Should groups rethink their transfer pricing in light of the recent economic turmoil

30 September 2022

During 2022, businesses and consumers have been buffeted by economic challenges, including disruption to global supply chains, staff shortages and soaring energy costs.

The economic impact

These factors are contributing to the highest UK inflation rate in 40 years, with the consumer price index (CPI) rising by 9.9 per cent in the year to August 2022 and the Bank of England’s latest forecast predicting it will increase to around 11 per cent later this year despite government intervention on energy costs. Public discussion has focused on households, but the impact is also felt by businesses. According to the Office of National Statistics, input costs for producers increased by 20.5per cent in the year to August 2022 and private sector pay was growing at an annual rate of 6 per cent between May and July 2022. Margins will be reduced where these increased costs cannot be passed onto customers.

Central banks are raising interest rates to combat this inflation. In the UK, the Bank of England raised the UK base rate from 1.75 per cent to 2.25 per cent in September 2022, following increases from the historical low of 0.1 per cent that applied as recently as December 2021. Following recent events, many are now predicting further significant increases in the UK base rate over the short to medium term.

All of these factors can impact real-world pricing for transactions between unrelated entities and, in turn transfer pricing arrangements for transactions between related entities. As well as impacting the taxable profits of related entities, transfer pricing arrangements have implications for VAT and customs duties. As such, an early review of transfer pricing policies and their implementation could prove valuable for groups with entities operating in different tax jurisdictions. 

Transfer pricing – dealing with downside risk

Transfer pricing policies should ensure that each group entity is rewarded commensurately based on the functions they perform, assets they hold, and risks to which they are exposed. The economic shocks described above may result in costs rising and sales falling, and from a transfer pricing perspective it is important that the impact of each material factor is recognised in the appropriate entity. For example, if an international wholesaling group’s head office is responsible for managing logistics risks and additional costs are incurred because the Suez Canal is blocked or the cost of shipping rises, these costs should sit with the head office company, not with entities acting as the local distributors.

In an ideal world, existing transfer pricing policies would be sufficiently robust to operate effectively despite the changed economic circumstances. However, this will not always be the case in practice, and groups should consider whether, in the current economic climate, their transfer pricing policies reflect the business’s operating model appropriately and whether the intra-group charging mechanism is producing appropriate and supportable results.

Impact of inflation 

Similar consideration should be given to the impact of inflation more generally.

The terms of intra-group agreements may address inflation, although in many territories inflation has been so low for so long that it would have been easy to overlook. 

In some cases, transfer pricing policies will respond to inflation automatically.
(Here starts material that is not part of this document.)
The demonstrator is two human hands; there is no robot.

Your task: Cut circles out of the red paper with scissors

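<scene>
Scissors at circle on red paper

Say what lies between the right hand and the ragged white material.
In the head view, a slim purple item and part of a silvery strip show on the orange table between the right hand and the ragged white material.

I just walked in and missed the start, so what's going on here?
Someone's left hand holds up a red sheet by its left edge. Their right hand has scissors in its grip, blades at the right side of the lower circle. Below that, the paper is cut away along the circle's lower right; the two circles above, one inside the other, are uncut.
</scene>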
If an entity providing services is rewarded using a margin on cost, then the increased cost base will be picked up, passing on the impact to the purchaser. But the question can easily become more complex: if a charge is made based on budgets at the start of the year, which party bears the risk that costs are higher than forecast? Would a purchaser acting at arm’s length automatically accept inflationary price rises – would it have any choice – or is there a point where the service provider becomes uncompetitive and the parties would renegotiate, potentially with a specified inflationary uplift or the introduction of a cap and a floor to the charge? The answer will depend on the business’s facts and circumstances and the risks for which each entity is responsible, but these questions should be addressed when they arise, as retrospective changes are more likely to be challenged by tax authorities.

Impact of interest rates

An increase in the base rate may increase intra-group interest costs where rates are set with reference to a published rate such as the sterling overnight index average (SONIA). Similarly, arm’s length interest rates on new lending are likely to be higher. Both circumstances may affect the affordability of borrowing – the borrower’s financial leverage and/or interest cover – either reducing the amount of new debt funding that may be available at arm’s length, or triggering concerns over compliance with covenants on existing arrangements. The latter may receive particular focus from HMRC given the recent decision in the case of HMRC v BlackRock Holdco 5 LLC

Other, less obvious, implications should also be considered. Where interest rates have been used for the purpose of calculating working capital adjustments, this may mean the results of prior benchmarking exercises are inappropriate going forward.  Similarly, discount rates used in the valuations of assets transferred between group entities may need to be reviewed, particularly where these assets are characterised as hard-to-value intangibles.

Action required 

Whilst there is plenty for businesses to consider at the moment, transfer pricing should not be overlooked. Confidence in transfer pricing policies and processes is essential, not just for compliance purposes but also for wider commercial transparency around group entity profitability. Reviewing transfer pricing policies and their operation is recommended, as is ensuring that they are presented and supported robustly in transfer pricing documentation. This last point will be particularly pertinent for UK members of multinational groups that will be in scope of the new transfer pricing documentation requirements scheduled to take effect in the UK from 1 April 2023.